2. The method of claim 1, wherein if the required data set size is not a small-scale data set, calculating the weight of the crawler data and the number of tokens to be provided for each high-quality data set based on the preset token number ratio comprises:

if the data set size is a middle-scale data set, calculating the weight of the crawler data and the number of the token needed to be provided by each high-quality data set based on the low preset token number ratio;

if the data set is required to be large-scale, calculating the weight of the crawler data and the number of the token required to be provided by each high-quality data set based on the high preset token number ratio.

3. The method of claim 1, wherein calculating weights for individual high quality data sets based on the number of tokens to be provided for each high quality data set and the number of tokens for the individual high quality data sets, respectively, comprises:

judging whether the weight of the single high-quality data set exceeds a preset weight;

if the weight of the single high-quality data set exceeds the preset weight, setting the weight of the single high-quality data set as the value of the preset weight, and recalculating the weights of other single high-quality data sets.

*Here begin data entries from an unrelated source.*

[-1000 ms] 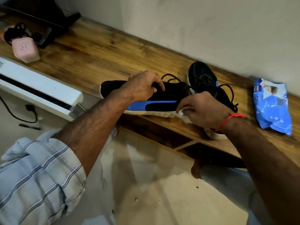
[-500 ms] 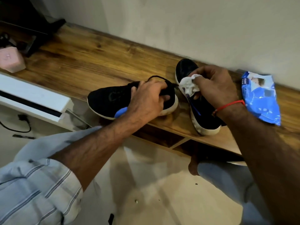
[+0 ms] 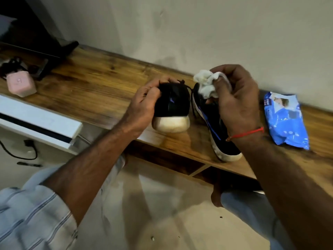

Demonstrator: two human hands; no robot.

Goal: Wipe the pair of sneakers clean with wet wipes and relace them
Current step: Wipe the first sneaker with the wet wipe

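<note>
The wooden bench (image 3: pixel 100 87) carries a black sneaker (image 3: pixel 225 141), a blue wipes pack (image 3: pixel 286 121), and a pink cube (image 3: pixel 21 85).

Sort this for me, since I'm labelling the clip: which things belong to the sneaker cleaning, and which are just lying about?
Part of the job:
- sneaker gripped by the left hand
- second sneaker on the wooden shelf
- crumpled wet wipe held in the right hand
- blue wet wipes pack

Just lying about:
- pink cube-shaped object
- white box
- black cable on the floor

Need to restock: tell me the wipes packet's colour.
Blue, with white print, on the wipes packet; head view.
</note>
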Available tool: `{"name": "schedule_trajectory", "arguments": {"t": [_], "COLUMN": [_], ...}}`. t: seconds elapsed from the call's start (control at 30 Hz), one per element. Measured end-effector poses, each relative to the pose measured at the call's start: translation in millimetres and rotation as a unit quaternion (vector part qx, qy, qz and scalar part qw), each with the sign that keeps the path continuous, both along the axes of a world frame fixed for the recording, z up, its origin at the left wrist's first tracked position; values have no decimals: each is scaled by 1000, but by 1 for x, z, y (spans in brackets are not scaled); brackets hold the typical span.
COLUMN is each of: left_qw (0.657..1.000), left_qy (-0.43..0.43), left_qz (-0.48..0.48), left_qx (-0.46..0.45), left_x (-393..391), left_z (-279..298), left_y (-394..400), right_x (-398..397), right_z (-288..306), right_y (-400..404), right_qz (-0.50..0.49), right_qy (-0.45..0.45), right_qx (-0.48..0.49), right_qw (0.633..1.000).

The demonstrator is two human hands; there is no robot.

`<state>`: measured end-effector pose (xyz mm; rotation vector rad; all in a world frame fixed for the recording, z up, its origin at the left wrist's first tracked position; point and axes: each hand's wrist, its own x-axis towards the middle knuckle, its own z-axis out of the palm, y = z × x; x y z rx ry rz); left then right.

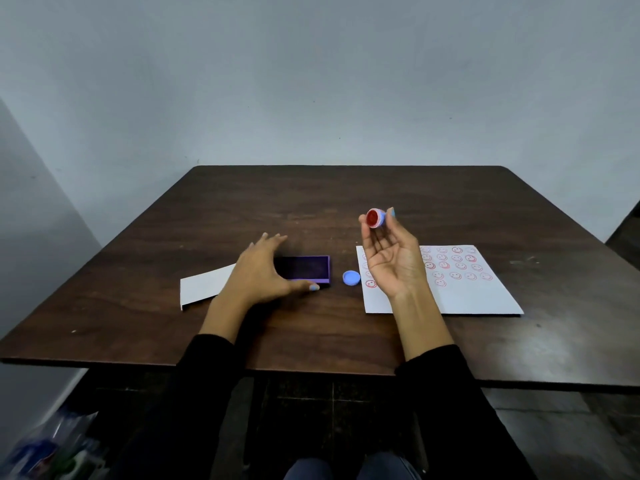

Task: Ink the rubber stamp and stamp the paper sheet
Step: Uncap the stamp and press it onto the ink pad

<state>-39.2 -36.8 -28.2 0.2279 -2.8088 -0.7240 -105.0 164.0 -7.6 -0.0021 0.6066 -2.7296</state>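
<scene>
Head view, and I see the purple ink pad (304,268) lying open at centre frame, its dark ink surface partly covered by my left hand (261,271), whose spread, empty grip rests on its near edge. My right hand (393,259) holds the stamp (375,218) pinched at the fingertips, lifted, red face towards me. A blue cap (351,278) sits between pad and paper sheet (464,292), which carries rows of red smiley prints, some hidden behind my palm. Upper bench (346,195) is bare. A white card (202,287) lies at left.
</scene>
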Motion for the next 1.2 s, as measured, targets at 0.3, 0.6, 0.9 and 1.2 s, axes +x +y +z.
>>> {"name": "schedule_trajectory", "arguments": {"t": [0.3, 0.6, 0.9, 1.2], "left_qw": [991, 993, 997, 998], "left_qy": [53, 35, 34, 25], "left_qz": [12, 8, 12, 5], "left_qx": [-123, -109, -70, -51], "left_x": [5, 5, 6, 6], "left_z": [-20, -20, -19, -19], "left_y": [-7, -9, -8, -9], "right_x": [-2, -3, 11, 18], "right_z": [-5, -6, -19, -27], "right_y": [0, -28, -73, -74], "right_qz": [13, -59, -74, -68], "right_qy": [-2, 164, 410, 442], "right_qx": [21, 362, 624, 655], "right_qw": [1000, 916, 661, 610]}}
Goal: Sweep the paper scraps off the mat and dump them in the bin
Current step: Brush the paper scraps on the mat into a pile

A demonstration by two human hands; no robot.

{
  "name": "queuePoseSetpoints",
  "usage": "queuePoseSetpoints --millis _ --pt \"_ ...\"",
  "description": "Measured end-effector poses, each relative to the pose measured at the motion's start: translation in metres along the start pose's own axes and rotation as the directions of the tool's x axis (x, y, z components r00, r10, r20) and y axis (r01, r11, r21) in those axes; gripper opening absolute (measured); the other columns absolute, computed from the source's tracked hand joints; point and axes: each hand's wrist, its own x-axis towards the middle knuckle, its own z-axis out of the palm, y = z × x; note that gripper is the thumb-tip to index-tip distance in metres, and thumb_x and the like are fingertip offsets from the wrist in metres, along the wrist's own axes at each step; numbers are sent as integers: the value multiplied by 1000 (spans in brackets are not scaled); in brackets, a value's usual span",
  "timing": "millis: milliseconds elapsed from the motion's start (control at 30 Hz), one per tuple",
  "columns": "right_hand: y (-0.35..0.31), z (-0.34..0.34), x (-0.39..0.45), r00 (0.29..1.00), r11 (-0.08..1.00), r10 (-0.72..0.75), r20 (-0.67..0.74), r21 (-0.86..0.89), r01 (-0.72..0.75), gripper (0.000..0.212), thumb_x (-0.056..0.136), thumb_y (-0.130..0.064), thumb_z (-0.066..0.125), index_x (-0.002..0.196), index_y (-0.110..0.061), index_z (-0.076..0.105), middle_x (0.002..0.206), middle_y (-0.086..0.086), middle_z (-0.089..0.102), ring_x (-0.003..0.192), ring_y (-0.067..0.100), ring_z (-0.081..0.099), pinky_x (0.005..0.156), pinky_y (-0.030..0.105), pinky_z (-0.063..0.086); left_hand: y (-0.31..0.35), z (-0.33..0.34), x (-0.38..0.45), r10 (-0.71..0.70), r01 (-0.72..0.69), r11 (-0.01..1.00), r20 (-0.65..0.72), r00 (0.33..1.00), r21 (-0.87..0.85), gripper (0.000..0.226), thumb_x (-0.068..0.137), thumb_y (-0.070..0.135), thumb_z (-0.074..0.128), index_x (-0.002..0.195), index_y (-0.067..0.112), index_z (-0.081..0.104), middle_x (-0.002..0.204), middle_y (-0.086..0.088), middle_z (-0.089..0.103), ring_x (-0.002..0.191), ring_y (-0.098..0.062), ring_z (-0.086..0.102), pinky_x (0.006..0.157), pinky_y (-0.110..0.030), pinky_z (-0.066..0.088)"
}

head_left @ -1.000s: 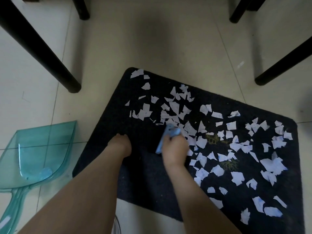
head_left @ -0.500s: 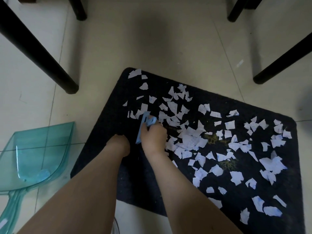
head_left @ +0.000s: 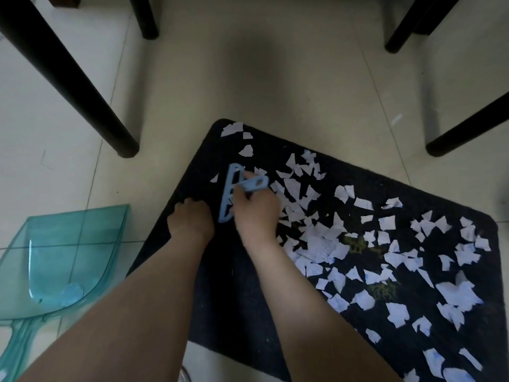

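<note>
A dark mat [head_left: 242, 304] lies on the tiled floor, strewn with several white paper scraps [head_left: 319, 244] over its middle and right. My right hand [head_left: 254, 213] grips a small light-blue hand brush [head_left: 234, 191] near the mat's left part, its long edge down on the mat. My left hand [head_left: 191, 219] presses down on the mat's left edge; its fingers are hidden from me. A clear teal dustpan [head_left: 57, 257] lies on the floor left of the mat. No bin is in view.
Black furniture legs stand around the mat: one slanting at the left [head_left: 82, 89], one at the top [head_left: 146, 20], two at the right [head_left: 468, 128]. A lone scrap [head_left: 396, 119] lies on the tiles beyond the mat.
My right hand has carried the brush leftward and away from me across the mat, from the middle of the scraps to their left side. The left hand has stayed on the mat's edge.
</note>
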Motion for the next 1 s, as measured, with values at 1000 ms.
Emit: queuePoseSetpoints --millis 1000 --pt "28 22 68 970 977 83 -228 -173 -125 18 95 -16 51 93 0 59 88 12 67 70 15 61 49 13 38 -18 -12 36 10 -55 980 229 973 190 58 71 49 77 116 14 62 116 -3 64 108 -21 62 90 -34 52"
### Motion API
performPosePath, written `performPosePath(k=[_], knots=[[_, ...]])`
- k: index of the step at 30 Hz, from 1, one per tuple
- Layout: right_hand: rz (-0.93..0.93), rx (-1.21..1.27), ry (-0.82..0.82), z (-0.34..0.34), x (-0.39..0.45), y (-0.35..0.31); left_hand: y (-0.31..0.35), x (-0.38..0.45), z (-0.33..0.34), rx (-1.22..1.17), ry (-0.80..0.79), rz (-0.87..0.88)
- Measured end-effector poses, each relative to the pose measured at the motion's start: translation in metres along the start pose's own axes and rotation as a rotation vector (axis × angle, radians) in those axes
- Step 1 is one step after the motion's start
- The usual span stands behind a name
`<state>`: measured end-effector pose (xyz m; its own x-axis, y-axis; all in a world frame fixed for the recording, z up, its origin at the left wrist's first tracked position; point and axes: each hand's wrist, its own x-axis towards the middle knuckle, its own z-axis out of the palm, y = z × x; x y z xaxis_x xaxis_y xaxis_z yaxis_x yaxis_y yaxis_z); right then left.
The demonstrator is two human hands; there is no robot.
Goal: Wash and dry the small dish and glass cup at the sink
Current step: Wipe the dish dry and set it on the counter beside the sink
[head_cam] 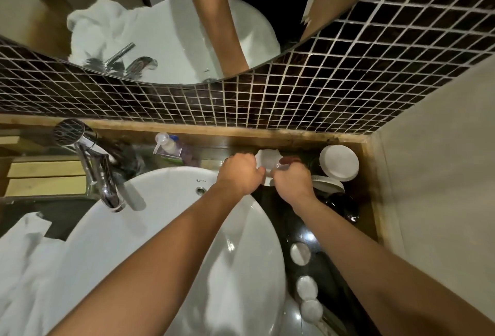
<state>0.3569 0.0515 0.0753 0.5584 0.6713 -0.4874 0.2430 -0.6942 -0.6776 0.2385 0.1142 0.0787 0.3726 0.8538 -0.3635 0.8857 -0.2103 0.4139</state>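
A white towel (29,260) lies at the far left, draped over the counter (316,231) beside the basin (171,228). The tap (107,182) hangs over the basin's left rim, and no water shows running. A small pump bottle (167,144) stands behind the basin against the wall.

Both hands are past the basin's back right edge, over the counter. The left hand (239,174) is curled, fingers closed on the near rim of the dish (267,160), a small white piece. The right hand (293,181) is also curled at the dish, and something clear seems to sit between its fingers, possibly the cup; I cannot tell what it grips. To the right stand a white lid (338,162) and a stack of plates (328,182), close by.

The risk is here: the corner is crowded and dim, so lifting the dish could knock the plates, and wet glass could slip onto the hard counter.
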Motion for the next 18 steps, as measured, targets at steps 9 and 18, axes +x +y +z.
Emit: performPosePath(k=[9,18], knots=[[0.008,0.008,0.022,0.0003,-0.0020,0.0021,0.0035,-0.0017,-0.0003,0.029,0.007,0.011],[0.006,0.042,-0.017,-0.0030,-0.0016,0.0018,0.0046,-0.0017,0.0012,0.101,-0.021,0.051]])
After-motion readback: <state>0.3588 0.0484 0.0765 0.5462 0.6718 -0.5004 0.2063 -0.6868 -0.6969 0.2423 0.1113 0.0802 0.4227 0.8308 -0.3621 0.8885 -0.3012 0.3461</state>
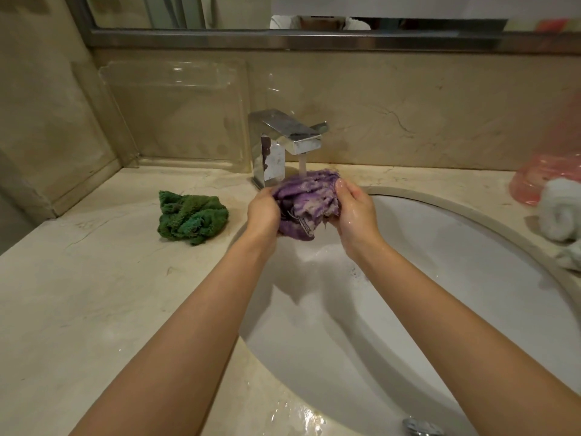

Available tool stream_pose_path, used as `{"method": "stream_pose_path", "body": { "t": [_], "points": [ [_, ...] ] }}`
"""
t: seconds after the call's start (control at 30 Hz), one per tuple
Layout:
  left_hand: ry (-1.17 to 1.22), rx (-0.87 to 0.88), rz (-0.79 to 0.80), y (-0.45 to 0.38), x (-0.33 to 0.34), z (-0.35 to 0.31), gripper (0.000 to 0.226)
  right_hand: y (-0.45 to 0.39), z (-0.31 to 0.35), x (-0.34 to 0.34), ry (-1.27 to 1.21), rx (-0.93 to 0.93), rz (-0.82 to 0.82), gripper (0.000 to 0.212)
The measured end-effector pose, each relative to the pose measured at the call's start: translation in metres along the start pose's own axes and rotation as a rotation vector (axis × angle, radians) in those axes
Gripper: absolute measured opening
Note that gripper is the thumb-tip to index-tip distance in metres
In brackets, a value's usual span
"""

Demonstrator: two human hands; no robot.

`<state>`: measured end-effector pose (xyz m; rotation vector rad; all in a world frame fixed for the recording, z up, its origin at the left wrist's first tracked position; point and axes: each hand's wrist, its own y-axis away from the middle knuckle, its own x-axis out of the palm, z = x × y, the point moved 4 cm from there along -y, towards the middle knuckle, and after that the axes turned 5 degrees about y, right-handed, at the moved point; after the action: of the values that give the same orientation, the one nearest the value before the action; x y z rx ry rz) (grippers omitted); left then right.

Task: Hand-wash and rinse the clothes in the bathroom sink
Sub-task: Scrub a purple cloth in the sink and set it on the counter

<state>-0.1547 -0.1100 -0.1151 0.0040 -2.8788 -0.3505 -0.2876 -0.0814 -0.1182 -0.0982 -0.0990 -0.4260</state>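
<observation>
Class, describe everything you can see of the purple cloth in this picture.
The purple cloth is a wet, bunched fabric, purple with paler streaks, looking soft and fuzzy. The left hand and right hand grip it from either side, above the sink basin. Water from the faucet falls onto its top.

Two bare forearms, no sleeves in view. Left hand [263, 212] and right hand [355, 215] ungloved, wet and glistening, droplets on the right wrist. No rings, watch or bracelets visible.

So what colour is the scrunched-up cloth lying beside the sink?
Dark green; the head view shows it best.
</observation>
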Motion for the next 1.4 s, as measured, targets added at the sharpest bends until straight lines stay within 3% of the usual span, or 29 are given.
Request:
{"method": "stream_pose_path", "body": {
  "t": [0.07,0.17,0.3,0.37,0.5,0.6,0.67,0.8,0.93,1.0,1.1,1.27,1.4],
  "points": [
    [0.031,-0.063,0.068,0.005,0.001,0.000,0.028,-0.002,-0.005,-0.002,-0.042,0.059,-0.020,0.024],
    [-0.117,0.019,0.156,0.007,0.008,-0.004,0.022,-0.004,-0.005,-0.006,-0.102,0.106,0.003,0.025],
    [-0.236,0.136,0.142,-0.003,0.007,0.001,0.039,-0.004,-0.011,-0.005,-0.181,0.157,0.042,0.027],
    [-0.260,0.173,0.116,-0.006,0.005,0.001,0.030,-0.004,-0.010,-0.002,-0.200,0.168,0.107,0.032],
    [-0.171,0.133,0.059,-0.007,-0.002,-0.001,0.029,0.000,-0.009,0.003,-0.004,0.193,0.316,0.017],
    [-0.074,0.132,0.009,-0.003,-0.005,-0.005,0.033,0.006,-0.025,0.002,0.179,0.291,0.420,0.019],
    [-0.045,0.152,-0.016,0.000,-0.006,-0.009,0.033,0.004,-0.027,-0.001,0.221,0.275,0.358,0.029],
    [-0.126,0.195,-0.049,-0.002,-0.008,-0.011,0.043,-0.009,-0.019,-0.008,-0.050,0.226,0.148,0.033],
    [-0.239,-0.033,0.248,0.005,0.007,-0.001,0.047,-0.014,-0.021,-0.024,-0.049,0.186,-0.085,0.020],
    [-0.314,-0.137,0.445,0.016,0.015,0.003,0.047,-0.015,-0.021,-0.031,-0.149,0.192,-0.111,0.020],
    [-0.528,-0.125,0.609,0.022,0.019,0.009,0.034,-0.015,-0.017,-0.027,-0.278,0.206,-0.074,0.025],
    [-0.542,0.004,0.519,0.014,0.020,0.013,0.044,-0.012,-0.008,-0.012,-0.406,0.261,0.007,0.014],
    [-0.639,0.241,0.193,0.004,0.013,0.006,0.057,-0.011,-0.013,-0.015,-0.373,0.274,0.061,0.023]
  ]
}}
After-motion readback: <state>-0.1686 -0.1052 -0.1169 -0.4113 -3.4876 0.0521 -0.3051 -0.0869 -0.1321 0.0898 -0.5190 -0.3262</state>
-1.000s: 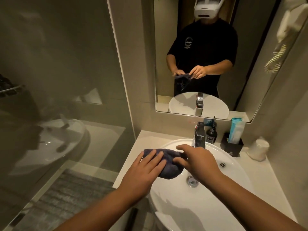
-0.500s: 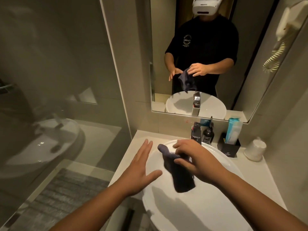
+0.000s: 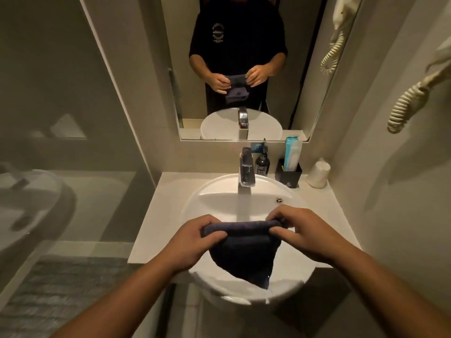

4. The method of building a pre-training corpus of claim 1, further comprising:

the size of the pre-training corpus to be constructed is determined based on the parameter amounts of the language model.

5. The method of claim 4, wherein determining the size of the pre-training corpus to be constructed based on the parameter amounts of the language model comprises:

if the parameter number of the language model is not more than 1 byte, confirming that the size of the pre-training corpus to be constructed is not more than 100 gigabytes;

if the parameter quantity of the language model is not more than 10 bytes and more than 1 byte, confirming that the size of the pre-training corpus to be constructed is not more than 1000 gigabytes and more than 100 gigabytes;

if the parameter amount of the language model is not more than 100 bytes and is more than 10 bytes, confirming that the size of the pre-training corpus to be constructed is more than 1 terabyte.

6. The method of claim 1, wherein determining whether the desired dataset size is a small-scale dataset based on the size of the pre-training corpus to be constructed comprises:

if the size of the pre-training corpus to be constructed is not more than 1000 gigabytes and more than 100 gigabytes, the data set is required to be of a size which is not a small-scale data set and is a medium-scale data set;

if the size of the pre-training corpus to be constructed exceeds 1 terabyte, the data set is confirmed to be not a small-scale data set and a large-scale data set.

7. A device for constructing a pre-training corpus, comprising:

the first module is configured to judge whether the size of the needed data set is a small-scale data set or not based on the size of the pre-training corpus to be constructed;

the second module is configured to calculate the weight of the crawler data and the number of the token needed to be provided by each high-quality data set based on the preset token number duty ratio if the data set size is not a small-scale data set;

a third module configured to calculate weights of the single high quality data sets based on the number of tokens that each high quality data set needs to provide and the number of tokens of the single high quality data set, respectively; and

a fourth module configured to sample the crawler data based on the weights of the crawler data, and sample the single high-quality data sets based on the weights of the single high-quality data sets, respectively, to obtain a pre-training corpus;

a fifth module configured to randomly sample from the high quality dataset to obtain a pre-training corpus if the dataset is required to be small-scale dataset;

the first module is further configured to:

8. A computer device, comprising:

at least one processor; and

a memory storing computer instructions executable on the processor, which when executed by the processor, perform the steps of the method of any one of claims 1-6.

9. A computer readable storage medium storing a computer program, characterized in that the computer program when executed by a processor implements the steps of the method of any one of claims 1-6.